WORK TO BE COMPLETED: For every line below, set down an identical copy.
*** Block opens ***
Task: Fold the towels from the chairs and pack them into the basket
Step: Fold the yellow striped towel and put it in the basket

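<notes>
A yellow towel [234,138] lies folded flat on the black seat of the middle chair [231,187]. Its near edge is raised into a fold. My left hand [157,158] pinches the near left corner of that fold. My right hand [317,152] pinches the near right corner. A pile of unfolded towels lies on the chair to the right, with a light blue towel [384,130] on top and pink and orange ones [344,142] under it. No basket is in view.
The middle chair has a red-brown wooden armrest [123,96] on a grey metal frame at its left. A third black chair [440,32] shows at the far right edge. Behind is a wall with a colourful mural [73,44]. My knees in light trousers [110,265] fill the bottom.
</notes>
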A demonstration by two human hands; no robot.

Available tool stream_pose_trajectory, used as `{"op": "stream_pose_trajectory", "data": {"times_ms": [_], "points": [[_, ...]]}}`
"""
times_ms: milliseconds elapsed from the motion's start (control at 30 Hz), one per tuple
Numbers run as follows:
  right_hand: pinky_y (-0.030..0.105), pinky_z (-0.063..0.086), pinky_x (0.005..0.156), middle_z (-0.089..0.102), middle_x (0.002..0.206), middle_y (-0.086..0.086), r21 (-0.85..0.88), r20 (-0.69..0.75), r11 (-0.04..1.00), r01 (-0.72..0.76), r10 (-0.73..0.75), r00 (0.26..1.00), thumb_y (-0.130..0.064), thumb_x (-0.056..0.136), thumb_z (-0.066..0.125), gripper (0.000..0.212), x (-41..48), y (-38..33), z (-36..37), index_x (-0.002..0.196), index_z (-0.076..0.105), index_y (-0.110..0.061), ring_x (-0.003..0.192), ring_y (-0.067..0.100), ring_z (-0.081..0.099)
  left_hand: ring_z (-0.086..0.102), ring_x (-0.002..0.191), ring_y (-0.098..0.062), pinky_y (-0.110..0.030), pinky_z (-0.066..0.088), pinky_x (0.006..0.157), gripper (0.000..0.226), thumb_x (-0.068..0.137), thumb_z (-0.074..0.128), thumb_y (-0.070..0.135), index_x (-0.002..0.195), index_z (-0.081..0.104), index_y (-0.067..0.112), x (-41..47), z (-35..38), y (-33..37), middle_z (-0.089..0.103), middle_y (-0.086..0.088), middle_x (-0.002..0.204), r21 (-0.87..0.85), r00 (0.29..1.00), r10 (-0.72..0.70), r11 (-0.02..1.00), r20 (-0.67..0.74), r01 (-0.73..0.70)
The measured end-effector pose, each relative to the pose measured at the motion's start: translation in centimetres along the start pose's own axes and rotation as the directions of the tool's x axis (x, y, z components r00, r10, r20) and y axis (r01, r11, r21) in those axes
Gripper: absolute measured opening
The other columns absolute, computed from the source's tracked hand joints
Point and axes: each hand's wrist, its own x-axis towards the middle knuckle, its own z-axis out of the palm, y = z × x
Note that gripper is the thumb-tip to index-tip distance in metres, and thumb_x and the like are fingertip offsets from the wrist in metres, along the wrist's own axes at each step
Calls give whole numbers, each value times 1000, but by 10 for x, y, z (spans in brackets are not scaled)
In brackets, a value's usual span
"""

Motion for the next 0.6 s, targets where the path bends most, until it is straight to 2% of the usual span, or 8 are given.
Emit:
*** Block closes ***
RESPONSE BOX:
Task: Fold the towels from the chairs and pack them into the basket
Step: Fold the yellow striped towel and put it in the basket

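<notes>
A yellow towel [234,138] lies folded flat on the black seat of the middle chair [231,187]. Its near edge is raised into a fold. My left hand [157,158] pinches the near left corner of that fold. My right hand [317,152] pinches the near right corner. A pile of unfolded towels lies on the chair to the right, with a light blue towel [384,130] on top and pink and orange ones [344,142] under it. No basket is in view.
The middle chair has a red-brown wooden armrest [123,96] on a grey metal frame at its left. A third black chair [440,32] shows at the far right edge. Behind is a wall with a colourful mural [73,44]. My knees in light trousers [110,265] fill the bottom.
</notes>
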A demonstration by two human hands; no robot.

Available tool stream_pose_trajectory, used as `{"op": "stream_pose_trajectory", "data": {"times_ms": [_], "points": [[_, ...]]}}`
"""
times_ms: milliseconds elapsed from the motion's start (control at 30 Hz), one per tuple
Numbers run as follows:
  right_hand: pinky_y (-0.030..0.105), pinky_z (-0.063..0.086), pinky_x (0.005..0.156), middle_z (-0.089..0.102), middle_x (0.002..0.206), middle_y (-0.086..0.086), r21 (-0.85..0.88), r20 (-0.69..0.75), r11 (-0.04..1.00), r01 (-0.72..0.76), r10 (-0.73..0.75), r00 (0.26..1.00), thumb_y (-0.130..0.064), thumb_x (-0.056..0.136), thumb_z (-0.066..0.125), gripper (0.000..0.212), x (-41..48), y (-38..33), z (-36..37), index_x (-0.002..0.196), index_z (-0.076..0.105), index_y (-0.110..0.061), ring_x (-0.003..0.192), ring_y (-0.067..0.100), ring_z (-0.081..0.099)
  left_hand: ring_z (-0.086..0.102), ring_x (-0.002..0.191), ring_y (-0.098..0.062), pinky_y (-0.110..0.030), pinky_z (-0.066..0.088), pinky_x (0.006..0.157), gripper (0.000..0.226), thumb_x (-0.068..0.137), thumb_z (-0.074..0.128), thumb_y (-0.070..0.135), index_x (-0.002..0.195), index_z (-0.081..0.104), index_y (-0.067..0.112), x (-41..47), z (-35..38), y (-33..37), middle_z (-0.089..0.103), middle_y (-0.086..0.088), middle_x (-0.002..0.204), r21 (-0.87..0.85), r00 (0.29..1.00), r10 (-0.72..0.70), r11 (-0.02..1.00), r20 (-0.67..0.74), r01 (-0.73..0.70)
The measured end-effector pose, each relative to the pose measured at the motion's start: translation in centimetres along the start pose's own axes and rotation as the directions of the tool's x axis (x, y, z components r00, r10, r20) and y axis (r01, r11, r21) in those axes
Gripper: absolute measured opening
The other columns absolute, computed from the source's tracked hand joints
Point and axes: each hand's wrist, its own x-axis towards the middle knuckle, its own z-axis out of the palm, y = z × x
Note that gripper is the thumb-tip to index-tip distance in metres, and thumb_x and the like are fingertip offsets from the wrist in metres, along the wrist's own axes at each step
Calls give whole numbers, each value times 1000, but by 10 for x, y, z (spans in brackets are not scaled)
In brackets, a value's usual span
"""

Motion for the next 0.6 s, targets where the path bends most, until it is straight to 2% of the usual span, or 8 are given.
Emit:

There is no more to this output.